About this task:
Set down, character for character, everything in the records below from the line holding "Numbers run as" down to the line holding "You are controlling", and no other line.

The input:
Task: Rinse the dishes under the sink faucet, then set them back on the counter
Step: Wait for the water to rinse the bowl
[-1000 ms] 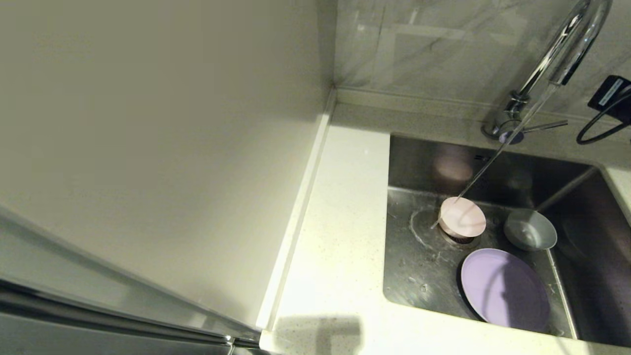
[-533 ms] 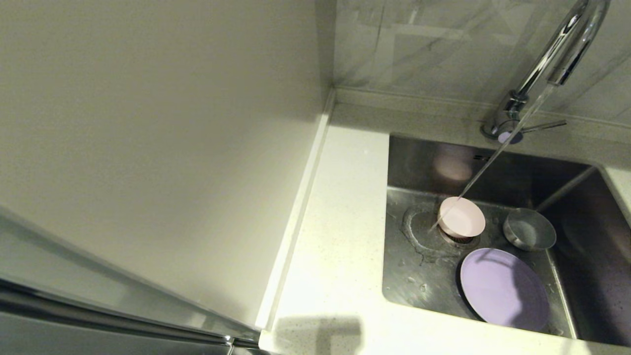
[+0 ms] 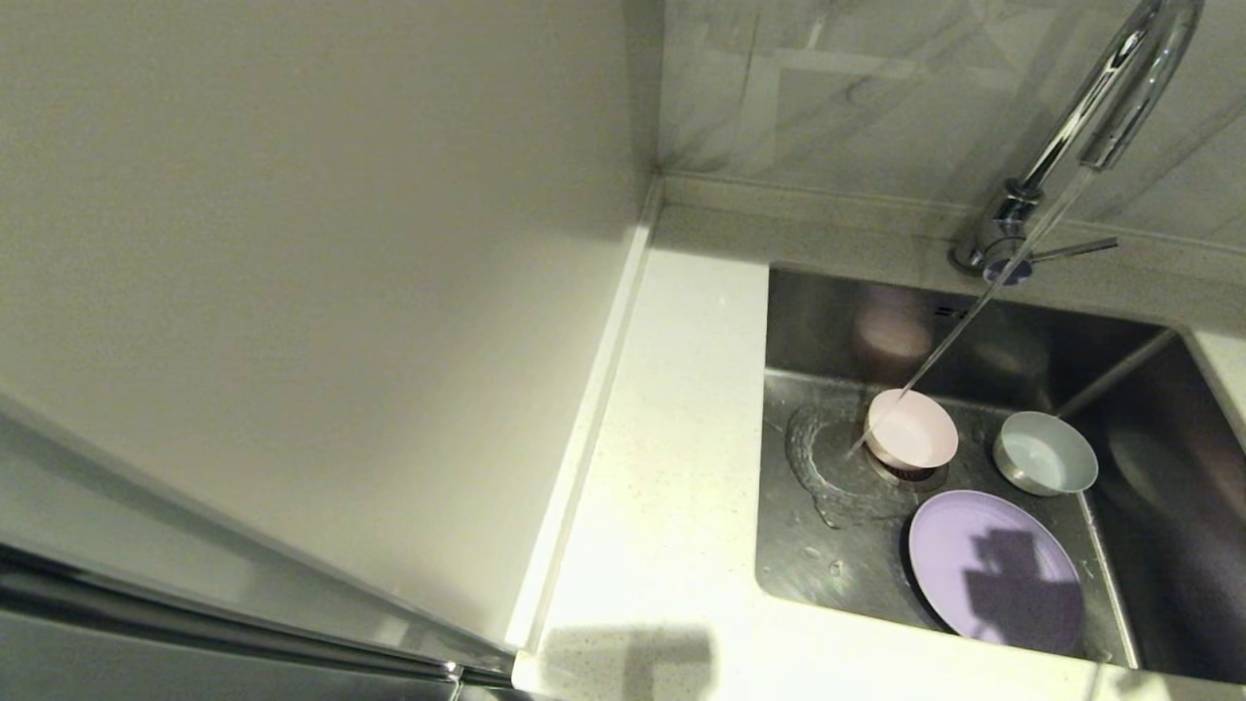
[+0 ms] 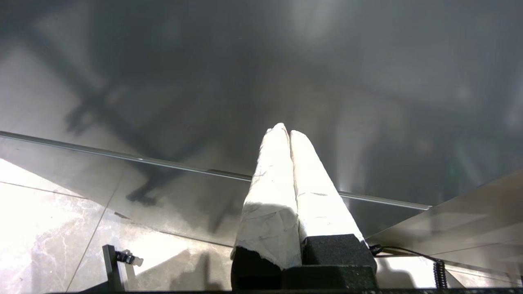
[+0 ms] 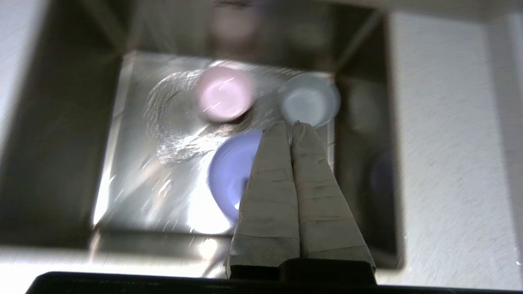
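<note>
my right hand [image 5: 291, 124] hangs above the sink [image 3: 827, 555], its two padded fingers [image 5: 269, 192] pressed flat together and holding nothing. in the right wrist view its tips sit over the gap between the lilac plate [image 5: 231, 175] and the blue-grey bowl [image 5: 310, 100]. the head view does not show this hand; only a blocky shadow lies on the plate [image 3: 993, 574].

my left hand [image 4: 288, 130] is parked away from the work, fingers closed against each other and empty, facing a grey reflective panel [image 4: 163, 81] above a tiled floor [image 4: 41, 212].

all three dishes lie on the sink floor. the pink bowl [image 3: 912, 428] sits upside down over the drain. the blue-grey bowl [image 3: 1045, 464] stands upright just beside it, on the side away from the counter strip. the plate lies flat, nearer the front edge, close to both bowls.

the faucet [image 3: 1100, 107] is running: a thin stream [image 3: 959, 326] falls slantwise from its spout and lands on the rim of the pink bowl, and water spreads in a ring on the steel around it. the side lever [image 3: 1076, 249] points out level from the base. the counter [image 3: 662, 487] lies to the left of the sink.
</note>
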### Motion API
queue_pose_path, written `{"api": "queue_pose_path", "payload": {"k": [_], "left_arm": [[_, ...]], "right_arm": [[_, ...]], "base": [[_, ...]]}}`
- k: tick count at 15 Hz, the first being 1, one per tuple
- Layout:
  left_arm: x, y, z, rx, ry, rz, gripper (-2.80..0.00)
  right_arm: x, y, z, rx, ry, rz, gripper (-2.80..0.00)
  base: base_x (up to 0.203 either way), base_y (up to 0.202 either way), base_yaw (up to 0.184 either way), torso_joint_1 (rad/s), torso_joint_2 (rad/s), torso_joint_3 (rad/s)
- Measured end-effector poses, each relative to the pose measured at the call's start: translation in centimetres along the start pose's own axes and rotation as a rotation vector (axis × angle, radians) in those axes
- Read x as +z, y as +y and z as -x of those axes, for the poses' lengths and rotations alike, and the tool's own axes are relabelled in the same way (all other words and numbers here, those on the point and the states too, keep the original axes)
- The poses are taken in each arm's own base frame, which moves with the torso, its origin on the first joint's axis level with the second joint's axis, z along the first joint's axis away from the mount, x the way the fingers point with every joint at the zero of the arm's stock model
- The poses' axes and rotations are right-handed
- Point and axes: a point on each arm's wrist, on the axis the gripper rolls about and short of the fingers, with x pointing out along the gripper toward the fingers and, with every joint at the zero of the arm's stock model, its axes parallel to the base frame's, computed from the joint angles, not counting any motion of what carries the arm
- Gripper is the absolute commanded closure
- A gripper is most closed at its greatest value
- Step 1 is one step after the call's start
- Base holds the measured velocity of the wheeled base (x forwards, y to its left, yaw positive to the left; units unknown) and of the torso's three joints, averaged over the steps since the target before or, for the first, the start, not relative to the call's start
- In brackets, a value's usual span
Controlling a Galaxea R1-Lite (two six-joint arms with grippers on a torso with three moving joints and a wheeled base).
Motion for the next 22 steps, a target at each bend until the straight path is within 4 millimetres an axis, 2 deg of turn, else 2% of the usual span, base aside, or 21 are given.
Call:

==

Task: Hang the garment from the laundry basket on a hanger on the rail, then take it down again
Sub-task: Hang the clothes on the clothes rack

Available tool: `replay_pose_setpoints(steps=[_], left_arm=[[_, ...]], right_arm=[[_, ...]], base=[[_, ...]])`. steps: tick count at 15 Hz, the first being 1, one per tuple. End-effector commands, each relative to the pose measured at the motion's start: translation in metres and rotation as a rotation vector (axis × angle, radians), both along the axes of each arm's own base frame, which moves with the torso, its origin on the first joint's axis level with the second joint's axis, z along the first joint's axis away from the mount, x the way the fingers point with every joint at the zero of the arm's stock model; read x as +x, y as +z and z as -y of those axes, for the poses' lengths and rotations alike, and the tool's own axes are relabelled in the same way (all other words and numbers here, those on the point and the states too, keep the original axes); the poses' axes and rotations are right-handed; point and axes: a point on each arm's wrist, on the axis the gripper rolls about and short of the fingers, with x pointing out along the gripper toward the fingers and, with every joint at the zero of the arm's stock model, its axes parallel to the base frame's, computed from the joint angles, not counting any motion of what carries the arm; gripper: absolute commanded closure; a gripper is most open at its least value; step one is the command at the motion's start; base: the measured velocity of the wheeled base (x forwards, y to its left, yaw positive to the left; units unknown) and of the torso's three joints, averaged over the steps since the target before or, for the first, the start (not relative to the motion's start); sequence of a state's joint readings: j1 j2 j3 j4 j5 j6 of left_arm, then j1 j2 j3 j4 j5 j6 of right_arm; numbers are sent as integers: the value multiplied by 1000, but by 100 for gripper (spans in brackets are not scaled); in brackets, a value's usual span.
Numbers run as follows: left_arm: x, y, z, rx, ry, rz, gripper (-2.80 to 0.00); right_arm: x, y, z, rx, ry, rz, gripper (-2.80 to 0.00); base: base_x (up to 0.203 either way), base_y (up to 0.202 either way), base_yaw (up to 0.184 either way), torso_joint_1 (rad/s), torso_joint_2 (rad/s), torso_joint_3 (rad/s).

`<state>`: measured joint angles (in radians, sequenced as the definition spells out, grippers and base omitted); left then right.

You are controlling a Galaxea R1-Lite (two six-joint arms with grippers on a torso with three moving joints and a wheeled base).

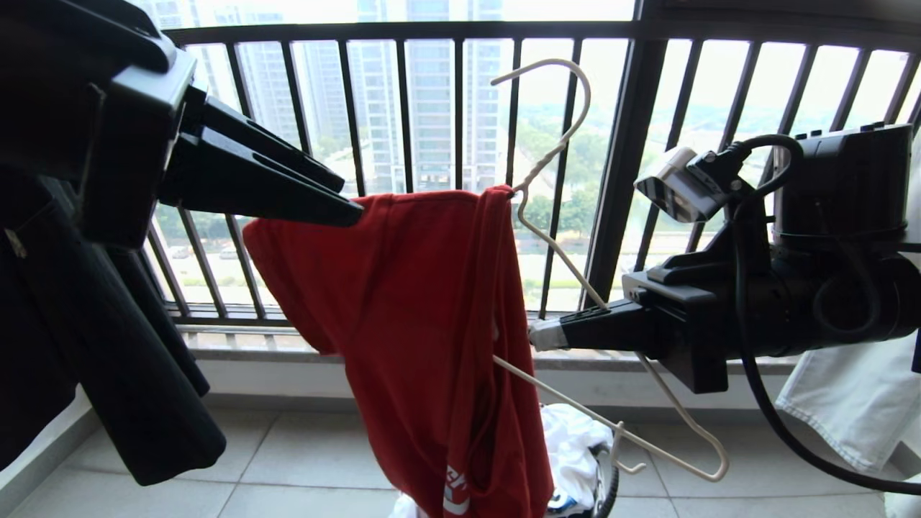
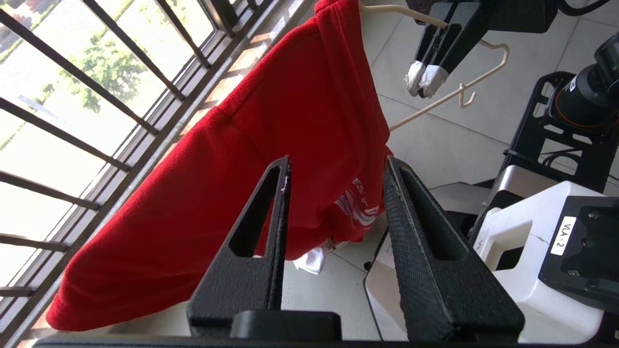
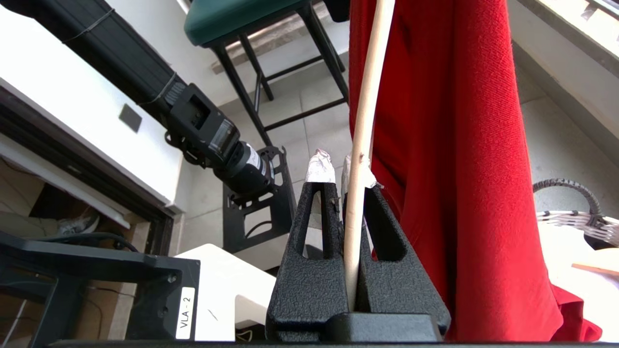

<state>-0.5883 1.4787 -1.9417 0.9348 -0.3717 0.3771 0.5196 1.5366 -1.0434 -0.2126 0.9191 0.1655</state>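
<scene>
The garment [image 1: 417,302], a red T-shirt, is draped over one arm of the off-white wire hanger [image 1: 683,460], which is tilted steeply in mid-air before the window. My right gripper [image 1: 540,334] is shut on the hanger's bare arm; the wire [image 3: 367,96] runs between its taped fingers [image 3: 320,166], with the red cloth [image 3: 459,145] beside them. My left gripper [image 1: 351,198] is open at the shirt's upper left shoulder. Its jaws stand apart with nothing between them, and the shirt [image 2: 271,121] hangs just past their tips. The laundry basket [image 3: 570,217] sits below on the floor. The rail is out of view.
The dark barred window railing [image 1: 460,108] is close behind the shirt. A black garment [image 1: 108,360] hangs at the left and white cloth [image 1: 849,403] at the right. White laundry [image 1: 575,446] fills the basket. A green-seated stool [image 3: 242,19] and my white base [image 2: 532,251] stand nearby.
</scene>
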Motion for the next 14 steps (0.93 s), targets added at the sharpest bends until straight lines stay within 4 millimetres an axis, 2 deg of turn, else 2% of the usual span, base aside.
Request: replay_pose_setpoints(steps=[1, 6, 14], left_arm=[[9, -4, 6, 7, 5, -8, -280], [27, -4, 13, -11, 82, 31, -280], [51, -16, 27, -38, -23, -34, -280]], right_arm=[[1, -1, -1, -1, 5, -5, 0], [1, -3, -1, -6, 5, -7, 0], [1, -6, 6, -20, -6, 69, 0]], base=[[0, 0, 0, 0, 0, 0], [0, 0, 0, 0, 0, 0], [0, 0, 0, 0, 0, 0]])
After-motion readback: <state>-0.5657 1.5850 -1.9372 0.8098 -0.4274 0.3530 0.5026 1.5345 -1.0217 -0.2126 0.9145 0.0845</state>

Reply:
Numbers run as follows: left_arm: x, y, z, rx, ry, rz, gripper (-2.80 to 0.00); right_arm: x, y, z, rx, ry, rz, gripper (-2.80 to 0.00); base: base_x (up to 0.203 either way), base_y (up to 0.202 either way), base_yaw (up to 0.184 either way), torso_joint_1 (rad/s), torso_joint_2 (rad/s), torso_joint_3 (rad/s).

`<state>`: measured joint angles (in radians, sequenced as the definition spells out, grippers and base omitted); left then right.

You are controlling a Galaxea R1-Lite (two six-joint arms with grippers on a torso with three moving joints and a wheeled base).

What the exercise asked for is now complete.